In deze zaak gaat het om de vraag of de rechtbank Gelderland terecht heeft geoordeeld dat appellant het Uitvoeringsinstituut werknemersverzekeringen (Uwv) te vroeg in gebreke heeft gesteld. Appellant stelde dat de beslistermijn op 26 mei 2023 verstreek en heeft de ingebrekestelling op 29 mei 2023 verzonden. De Centrale Raad van Beroep oordeelt echter dat de beslistermijn pas op 9 juli 2023 verstreek, omdat de werking van de uitspraak van de rechtbank van 17 april 2023 was opgeschort. Hierdoor was de ingebrekestelling prematuur en was er geen dwangsom verschuldigd.

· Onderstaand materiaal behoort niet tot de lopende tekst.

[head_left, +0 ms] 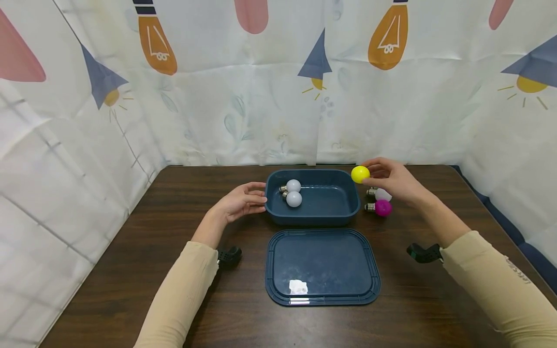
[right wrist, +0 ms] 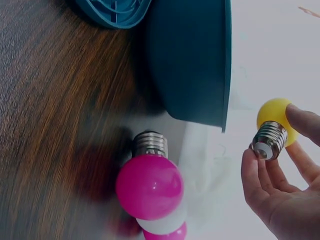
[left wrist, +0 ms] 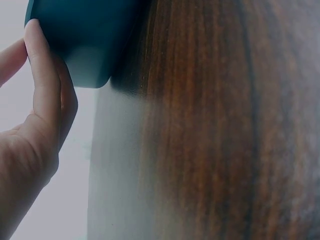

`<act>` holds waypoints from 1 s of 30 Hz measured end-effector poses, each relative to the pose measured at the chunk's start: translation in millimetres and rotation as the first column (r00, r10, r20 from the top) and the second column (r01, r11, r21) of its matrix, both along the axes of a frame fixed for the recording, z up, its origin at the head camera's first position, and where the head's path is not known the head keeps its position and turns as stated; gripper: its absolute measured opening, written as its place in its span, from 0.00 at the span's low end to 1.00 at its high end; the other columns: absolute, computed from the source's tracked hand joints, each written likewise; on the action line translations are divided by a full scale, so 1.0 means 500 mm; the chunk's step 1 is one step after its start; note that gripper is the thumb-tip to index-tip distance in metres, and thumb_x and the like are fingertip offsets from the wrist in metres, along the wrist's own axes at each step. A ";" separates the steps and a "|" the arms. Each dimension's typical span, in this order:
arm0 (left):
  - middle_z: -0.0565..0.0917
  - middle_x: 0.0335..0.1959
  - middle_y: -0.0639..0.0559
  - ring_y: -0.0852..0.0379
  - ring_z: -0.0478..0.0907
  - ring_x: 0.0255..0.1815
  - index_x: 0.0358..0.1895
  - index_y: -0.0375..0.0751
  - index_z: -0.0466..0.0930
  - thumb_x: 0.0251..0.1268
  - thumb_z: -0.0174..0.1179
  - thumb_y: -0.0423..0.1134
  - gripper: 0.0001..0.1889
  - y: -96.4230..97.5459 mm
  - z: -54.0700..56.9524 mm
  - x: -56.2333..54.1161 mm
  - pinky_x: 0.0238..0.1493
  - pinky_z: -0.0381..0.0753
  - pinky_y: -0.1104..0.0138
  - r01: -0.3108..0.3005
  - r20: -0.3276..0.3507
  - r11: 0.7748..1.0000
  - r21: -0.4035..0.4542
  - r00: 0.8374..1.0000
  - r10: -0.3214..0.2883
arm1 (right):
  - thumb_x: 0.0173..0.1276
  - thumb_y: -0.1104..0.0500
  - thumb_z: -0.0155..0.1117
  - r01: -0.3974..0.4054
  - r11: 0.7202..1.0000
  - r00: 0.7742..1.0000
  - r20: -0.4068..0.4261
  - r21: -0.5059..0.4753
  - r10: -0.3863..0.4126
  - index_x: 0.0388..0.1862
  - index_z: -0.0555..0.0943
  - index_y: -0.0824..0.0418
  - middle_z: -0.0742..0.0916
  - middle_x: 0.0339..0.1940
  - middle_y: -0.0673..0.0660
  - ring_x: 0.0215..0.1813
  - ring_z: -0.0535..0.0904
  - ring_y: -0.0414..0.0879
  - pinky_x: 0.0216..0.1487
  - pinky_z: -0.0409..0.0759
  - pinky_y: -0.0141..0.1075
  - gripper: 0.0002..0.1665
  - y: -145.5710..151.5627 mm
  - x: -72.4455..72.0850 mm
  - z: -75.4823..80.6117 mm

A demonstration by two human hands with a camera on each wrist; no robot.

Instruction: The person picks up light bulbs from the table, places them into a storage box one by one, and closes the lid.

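Pinching a yellow bulb [head_left: 360, 174] between thumb and fingers, the right hand [head_left: 393, 180] holds it above rim level, just beyond the right end of the blue container [head_left: 313, 220]. The right wrist view shows the bulb's metal screw base [right wrist: 270, 136] bare and turned toward the camera, the bulb clear of the container wall. The left hand [head_left: 239, 200] rests its fingertips against the container's left end; its fingers are extended and slightly apart, and the thumb's exact contact cannot be told. Inside, 2 white bulbs [head_left: 294, 199] lie side by side in the left half, bases to the left. To the right of the container, on the brown table [head_left: 209, 299], lie a magenta bulb [head_left: 383, 208] and a white bulb [head_left: 383, 194]; the right wrist view shows part of 1 more pink bulb [right wrist: 178, 234] behind these 2. The matching lid [head_left: 322, 266] lies in front of the container. The step in hand appears to be loading bulb 3. The next move would call for bringing it leftward over the rim, lowering it onto the bare floor, and releasing gently while the left hand steadies the wall.
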State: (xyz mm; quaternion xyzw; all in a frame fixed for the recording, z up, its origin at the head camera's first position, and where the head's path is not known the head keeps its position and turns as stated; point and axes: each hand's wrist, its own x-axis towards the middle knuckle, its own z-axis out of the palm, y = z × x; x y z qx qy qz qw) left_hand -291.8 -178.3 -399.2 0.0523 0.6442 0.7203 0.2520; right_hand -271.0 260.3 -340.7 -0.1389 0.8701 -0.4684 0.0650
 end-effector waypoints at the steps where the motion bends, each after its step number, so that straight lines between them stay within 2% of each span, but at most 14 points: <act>1: 0.74 0.53 0.37 0.55 0.84 0.38 0.77 0.32 0.57 0.74 0.56 0.22 0.32 0.000 0.000 0.000 0.49 0.87 0.61 -0.001 0.002 1.000 0.002 1.000 0.001 | 0.75 0.50 0.68 -0.002 1.000 1.000 -0.003 -0.001 0.002 0.72 0.70 0.63 0.77 0.65 0.67 0.63 0.75 0.62 0.63 0.74 0.63 0.34 -0.002 0.000 0.000; 16: 0.76 0.48 0.43 0.55 0.84 0.37 0.77 0.32 0.57 0.75 0.55 0.22 0.31 -0.001 -0.004 -0.001 0.48 0.88 0.62 0.001 -0.006 1.000 0.003 1.000 -0.001 | 0.75 0.51 0.68 -0.048 0.999 0.998 -0.029 -0.008 0.048 0.70 0.72 0.63 0.79 0.63 0.65 0.61 0.77 0.61 0.62 0.76 0.59 0.31 -0.033 -0.001 -0.004; 30: 0.75 0.50 0.42 0.55 0.84 0.38 0.77 0.32 0.56 0.75 0.55 0.22 0.31 -0.002 -0.005 -0.001 0.49 0.87 0.62 0.006 -0.010 1.000 0.003 1.000 -0.006 | 0.73 0.54 0.71 -0.096 0.993 0.995 -0.027 -0.067 0.094 0.67 0.76 0.61 0.81 0.61 0.62 0.56 0.80 0.57 0.58 0.82 0.49 0.28 -0.073 -0.005 -0.010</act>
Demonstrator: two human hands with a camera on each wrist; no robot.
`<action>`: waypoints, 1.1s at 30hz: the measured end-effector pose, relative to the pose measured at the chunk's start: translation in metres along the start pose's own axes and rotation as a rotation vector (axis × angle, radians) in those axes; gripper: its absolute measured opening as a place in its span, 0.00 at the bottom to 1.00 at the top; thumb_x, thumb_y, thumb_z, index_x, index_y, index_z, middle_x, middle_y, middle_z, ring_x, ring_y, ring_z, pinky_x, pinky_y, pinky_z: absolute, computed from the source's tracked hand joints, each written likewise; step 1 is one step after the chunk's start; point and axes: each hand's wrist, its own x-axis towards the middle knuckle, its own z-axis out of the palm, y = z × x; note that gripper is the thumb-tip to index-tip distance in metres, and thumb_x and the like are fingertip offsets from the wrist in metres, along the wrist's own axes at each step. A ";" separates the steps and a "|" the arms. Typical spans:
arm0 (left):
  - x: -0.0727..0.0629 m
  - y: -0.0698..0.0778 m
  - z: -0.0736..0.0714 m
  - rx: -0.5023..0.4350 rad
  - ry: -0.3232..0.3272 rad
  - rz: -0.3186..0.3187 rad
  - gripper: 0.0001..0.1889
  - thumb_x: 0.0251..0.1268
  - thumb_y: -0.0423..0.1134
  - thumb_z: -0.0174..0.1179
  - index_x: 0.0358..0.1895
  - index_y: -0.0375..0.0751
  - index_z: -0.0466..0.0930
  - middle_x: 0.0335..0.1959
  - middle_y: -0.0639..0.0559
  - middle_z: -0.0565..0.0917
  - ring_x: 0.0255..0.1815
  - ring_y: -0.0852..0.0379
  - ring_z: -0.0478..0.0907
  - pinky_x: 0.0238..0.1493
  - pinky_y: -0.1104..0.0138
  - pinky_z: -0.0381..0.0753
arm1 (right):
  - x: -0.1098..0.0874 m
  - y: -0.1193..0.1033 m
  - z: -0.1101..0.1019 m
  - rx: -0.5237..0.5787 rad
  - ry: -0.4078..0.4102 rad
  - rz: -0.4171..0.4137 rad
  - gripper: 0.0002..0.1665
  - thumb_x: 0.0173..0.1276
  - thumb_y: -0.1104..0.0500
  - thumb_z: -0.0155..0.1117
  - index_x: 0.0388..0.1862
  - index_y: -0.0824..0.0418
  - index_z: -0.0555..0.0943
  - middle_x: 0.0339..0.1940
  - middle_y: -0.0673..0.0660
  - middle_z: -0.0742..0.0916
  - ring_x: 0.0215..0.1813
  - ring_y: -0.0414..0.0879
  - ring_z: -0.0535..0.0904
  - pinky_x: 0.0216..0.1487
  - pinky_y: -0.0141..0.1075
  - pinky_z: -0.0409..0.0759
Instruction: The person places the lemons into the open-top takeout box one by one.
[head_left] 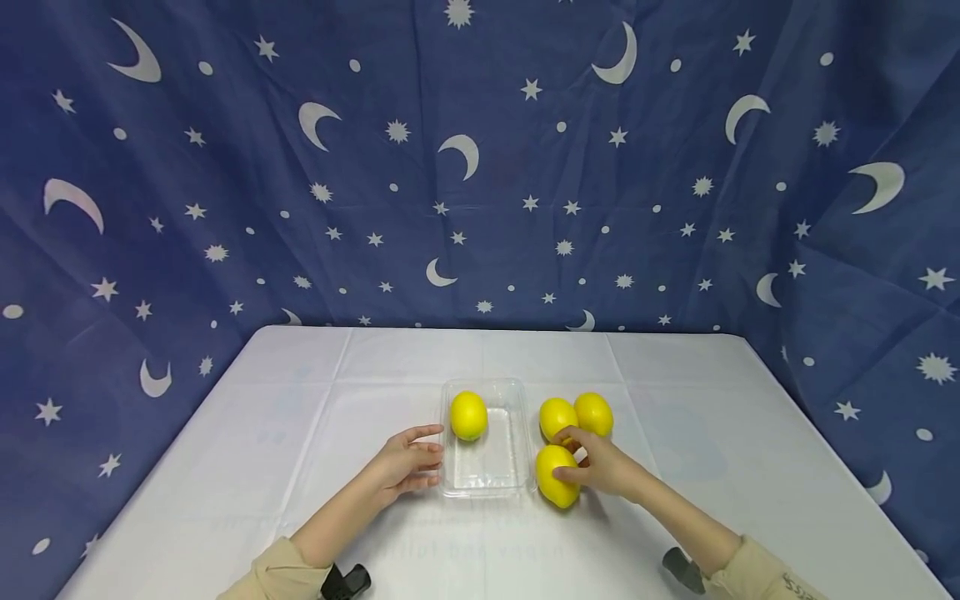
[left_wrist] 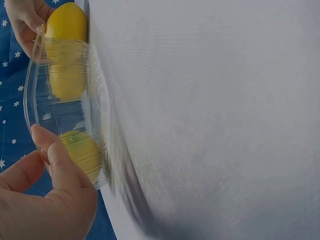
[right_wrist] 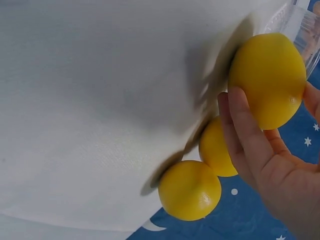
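Note:
A clear plastic container (head_left: pixel 491 492) stands on the white table, with one yellow lemon (head_left: pixel 468 416) in its far left part. My left hand (head_left: pixel 408 461) is at the container's left side, fingers spread and fingertips right at the rim (left_wrist: pixel 30 100). To the right of the container, my right hand (head_left: pixel 600 465) grips another lemon (head_left: pixel 557 477) between thumb and fingers. In the right wrist view this held lemon (right_wrist: pixel 270 75) shows large, with the fingers along its side. Just behind it are two more lemons, a nearer one (head_left: pixel 557 418) and a farther one (head_left: pixel 594 414), side by side.
A white cloth with fold lines covers the table (head_left: pixel 225 492). Behind and beside it hangs a dark blue curtain (head_left: pixel 510 225) with moons and stars. Dark straps with camera mounts (head_left: pixel 347 581) sit at the wrists near the front.

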 end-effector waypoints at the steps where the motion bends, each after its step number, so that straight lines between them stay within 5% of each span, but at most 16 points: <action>1: 0.000 0.000 0.000 0.001 0.000 -0.001 0.25 0.63 0.26 0.55 0.65 0.37 0.66 0.42 0.47 0.76 0.34 0.58 0.75 0.33 0.70 0.84 | 0.000 0.000 0.000 0.014 -0.005 0.014 0.26 0.59 0.57 0.69 0.53 0.65 0.73 0.43 0.60 0.78 0.33 0.45 0.75 0.36 0.34 0.80; 15: -0.001 -0.002 -0.002 -0.011 -0.012 0.004 0.26 0.63 0.26 0.55 0.66 0.36 0.65 0.42 0.47 0.76 0.34 0.58 0.75 0.33 0.70 0.84 | 0.001 0.002 0.005 0.105 -0.038 0.077 0.29 0.59 0.55 0.69 0.56 0.63 0.71 0.48 0.63 0.77 0.34 0.46 0.75 0.35 0.37 0.82; 21: 0.000 -0.001 -0.001 -0.012 0.001 0.005 0.26 0.62 0.26 0.55 0.65 0.37 0.66 0.42 0.47 0.76 0.34 0.57 0.75 0.33 0.69 0.84 | 0.002 0.001 0.007 0.031 0.006 0.010 0.27 0.58 0.56 0.70 0.54 0.62 0.73 0.47 0.61 0.80 0.42 0.47 0.75 0.40 0.36 0.80; 33: 0.000 -0.001 -0.001 -0.011 0.002 0.007 0.26 0.63 0.26 0.55 0.65 0.37 0.66 0.41 0.47 0.76 0.34 0.58 0.75 0.32 0.71 0.84 | 0.000 0.001 0.010 0.006 0.050 -0.046 0.25 0.58 0.58 0.70 0.52 0.64 0.74 0.45 0.60 0.81 0.42 0.48 0.75 0.35 0.29 0.76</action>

Het procesverloop begon met een hoger beroep ingesteld door appellant, vertegenwoordigd door een gemachtigde, tegen de uitspraak van de rechtbank Gelderland. Het Uwv diende een verweerschrift in en werd vertegenwoordigd via videobellen. De Raad heeft de zaak behandeld op een zitting op 25 september 2024. De Raad concludeert dat de rechtbank terecht het beroep van appellant niet-ontvankelijk heeft verklaard, omdat de ingebrekestelling te vroeg was ingediend. De Raad onderschrijft de uitleg van de rechtbank over de opschorting van de beslistermijn en het vertrouwensbeginsel.
De Raad bevestigt de uitspraak van de rechtbank en stelt vast dat appellant geen recht heeft op vergoeding van proceskosten of griffierecht, omdat het hoger beroep niet slaagt. De uitspraak is gedaan door W.R. van der Velde, in tegenwoordigheid van A.M. Geurtsen als griffier, en is openbaar uitgesproken op 23 oktober 2024.